(Task directions) Return, from the data that follows, each line that holds the word "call".

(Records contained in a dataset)
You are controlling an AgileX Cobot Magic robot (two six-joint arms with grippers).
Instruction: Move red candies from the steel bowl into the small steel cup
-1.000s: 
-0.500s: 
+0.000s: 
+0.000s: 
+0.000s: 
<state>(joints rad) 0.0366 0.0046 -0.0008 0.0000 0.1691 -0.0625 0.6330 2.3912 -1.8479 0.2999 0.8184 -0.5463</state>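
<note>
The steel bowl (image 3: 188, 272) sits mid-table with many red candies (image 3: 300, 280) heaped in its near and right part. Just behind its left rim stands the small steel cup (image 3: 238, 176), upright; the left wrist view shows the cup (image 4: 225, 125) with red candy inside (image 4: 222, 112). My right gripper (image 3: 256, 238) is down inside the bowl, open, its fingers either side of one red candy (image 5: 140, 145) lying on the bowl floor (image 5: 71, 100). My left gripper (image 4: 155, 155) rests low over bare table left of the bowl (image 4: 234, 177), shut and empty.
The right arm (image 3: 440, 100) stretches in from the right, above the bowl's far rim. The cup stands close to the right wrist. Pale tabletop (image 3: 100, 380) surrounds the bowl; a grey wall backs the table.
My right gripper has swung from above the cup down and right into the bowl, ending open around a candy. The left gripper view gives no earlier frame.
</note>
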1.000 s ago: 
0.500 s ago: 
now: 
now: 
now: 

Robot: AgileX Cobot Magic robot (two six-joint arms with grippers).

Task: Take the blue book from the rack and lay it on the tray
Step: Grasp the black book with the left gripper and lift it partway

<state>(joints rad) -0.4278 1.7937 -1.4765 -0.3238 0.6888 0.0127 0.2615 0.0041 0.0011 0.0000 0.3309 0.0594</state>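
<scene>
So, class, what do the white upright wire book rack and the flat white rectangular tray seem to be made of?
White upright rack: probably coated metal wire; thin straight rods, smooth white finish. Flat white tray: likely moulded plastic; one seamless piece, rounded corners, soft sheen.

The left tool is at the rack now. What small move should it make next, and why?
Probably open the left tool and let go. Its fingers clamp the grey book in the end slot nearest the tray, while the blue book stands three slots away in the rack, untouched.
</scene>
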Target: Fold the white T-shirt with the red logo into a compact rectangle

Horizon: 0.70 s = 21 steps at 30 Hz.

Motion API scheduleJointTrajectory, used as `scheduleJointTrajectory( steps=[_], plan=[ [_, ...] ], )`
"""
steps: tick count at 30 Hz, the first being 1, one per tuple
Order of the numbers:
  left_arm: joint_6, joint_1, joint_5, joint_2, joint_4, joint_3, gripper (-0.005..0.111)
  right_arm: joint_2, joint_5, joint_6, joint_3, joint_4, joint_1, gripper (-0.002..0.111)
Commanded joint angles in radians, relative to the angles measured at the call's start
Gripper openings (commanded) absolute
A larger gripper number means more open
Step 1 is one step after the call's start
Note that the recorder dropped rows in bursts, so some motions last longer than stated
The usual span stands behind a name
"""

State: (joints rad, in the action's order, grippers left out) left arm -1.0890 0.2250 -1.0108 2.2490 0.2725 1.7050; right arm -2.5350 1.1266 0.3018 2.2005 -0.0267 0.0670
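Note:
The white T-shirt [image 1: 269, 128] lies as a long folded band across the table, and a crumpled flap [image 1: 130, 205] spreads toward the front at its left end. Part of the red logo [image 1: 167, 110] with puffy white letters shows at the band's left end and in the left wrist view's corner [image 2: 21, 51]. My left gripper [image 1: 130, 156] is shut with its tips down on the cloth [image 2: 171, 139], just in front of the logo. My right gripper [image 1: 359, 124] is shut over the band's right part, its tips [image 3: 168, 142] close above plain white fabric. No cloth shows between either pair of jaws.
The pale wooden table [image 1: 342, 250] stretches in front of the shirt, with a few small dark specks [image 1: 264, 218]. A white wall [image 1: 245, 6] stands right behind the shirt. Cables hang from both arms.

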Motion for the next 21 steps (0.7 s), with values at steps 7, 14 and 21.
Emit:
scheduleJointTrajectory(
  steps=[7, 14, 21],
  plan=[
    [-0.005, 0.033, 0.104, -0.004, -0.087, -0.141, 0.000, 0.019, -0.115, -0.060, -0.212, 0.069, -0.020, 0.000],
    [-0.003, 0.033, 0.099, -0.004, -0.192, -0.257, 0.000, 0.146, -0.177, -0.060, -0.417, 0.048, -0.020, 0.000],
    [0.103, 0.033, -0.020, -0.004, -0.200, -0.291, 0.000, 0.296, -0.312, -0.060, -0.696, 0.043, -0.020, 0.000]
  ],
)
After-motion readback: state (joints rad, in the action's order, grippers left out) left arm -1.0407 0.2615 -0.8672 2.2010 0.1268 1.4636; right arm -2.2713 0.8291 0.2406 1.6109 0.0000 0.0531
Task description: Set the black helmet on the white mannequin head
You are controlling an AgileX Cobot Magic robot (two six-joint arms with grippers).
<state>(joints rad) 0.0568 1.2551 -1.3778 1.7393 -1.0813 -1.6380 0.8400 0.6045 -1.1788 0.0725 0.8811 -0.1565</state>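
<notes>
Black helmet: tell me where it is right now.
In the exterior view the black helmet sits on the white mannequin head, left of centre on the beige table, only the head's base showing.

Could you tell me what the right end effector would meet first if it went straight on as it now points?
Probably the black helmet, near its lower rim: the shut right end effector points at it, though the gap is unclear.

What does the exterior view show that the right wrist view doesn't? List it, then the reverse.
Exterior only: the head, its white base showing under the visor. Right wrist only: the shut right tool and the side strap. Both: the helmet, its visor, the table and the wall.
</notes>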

(Task solution)
Commanded joint angles in radians, relative to the angles measured at the call's start
Step 1 is one step after the call's start

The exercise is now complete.